### Dataset extract:
——————

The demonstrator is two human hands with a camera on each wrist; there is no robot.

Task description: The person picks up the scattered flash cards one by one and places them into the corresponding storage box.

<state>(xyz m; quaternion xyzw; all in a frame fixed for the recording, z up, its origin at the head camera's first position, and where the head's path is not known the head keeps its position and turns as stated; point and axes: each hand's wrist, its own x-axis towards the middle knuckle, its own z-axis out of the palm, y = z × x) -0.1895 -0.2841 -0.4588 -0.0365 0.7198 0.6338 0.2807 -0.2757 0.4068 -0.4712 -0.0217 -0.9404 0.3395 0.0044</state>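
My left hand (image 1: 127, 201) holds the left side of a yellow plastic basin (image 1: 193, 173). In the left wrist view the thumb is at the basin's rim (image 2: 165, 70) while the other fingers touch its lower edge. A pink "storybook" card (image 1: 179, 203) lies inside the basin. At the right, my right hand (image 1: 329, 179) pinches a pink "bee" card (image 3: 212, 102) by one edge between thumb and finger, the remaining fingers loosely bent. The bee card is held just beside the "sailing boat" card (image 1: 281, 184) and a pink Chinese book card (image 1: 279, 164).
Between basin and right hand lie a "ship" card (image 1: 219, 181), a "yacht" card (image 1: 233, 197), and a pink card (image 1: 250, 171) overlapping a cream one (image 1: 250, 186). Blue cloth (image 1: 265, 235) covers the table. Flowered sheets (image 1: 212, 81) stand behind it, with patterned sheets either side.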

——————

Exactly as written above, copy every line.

### Written answer:
The demonstrator is two human hands with a camera on each wrist; there is no robot.

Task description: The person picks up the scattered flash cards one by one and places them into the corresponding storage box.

<state>(xyz m; quaternion xyzw; all in a frame fixed for the recording, z up, its origin at the head camera's first position, and where the head's path is not known the head keeps its position and turns as stated; point and axes: each hand's wrist, its own x-axis towards the middle knuckle, its own z-axis out of the palm, y = z × x) -0.1895 -0.2841 -0.4588 -0.0365 0.7198 0.6338 0.2807 -0.2757 0.4068 -0.4712 -0.0217 -0.9404 0.3395 0.0044</state>
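My left hand (image 1: 127, 201) holds the left side of a yellow plastic basin (image 1: 193, 173). In the left wrist view the thumb is at the basin's rim (image 2: 165, 70) while the other fingers touch its lower edge. A pink "storybook" card (image 1: 179, 203) lies inside the basin. At the right, my right hand (image 1: 329, 179) pinches a pink "bee" card (image 3: 212, 102) by one edge between thumb and finger, the remaining fingers loosely bent. The bee card is held just beside the "sailing boat" card (image 1: 281, 184) and a pink Chinese book card (image 1: 279, 164).
Between basin and right hand lie a "ship" card (image 1: 219, 181), a "yacht" card (image 1: 233, 197), and a pink card (image 1: 250, 171) overlapping a cream one (image 1: 250, 186). Blue cloth (image 1: 265, 235) covers the table. Flowered sheets (image 1: 212, 81) stand behind it, with patterned sheets either side.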

Nothing remains to be added to the response.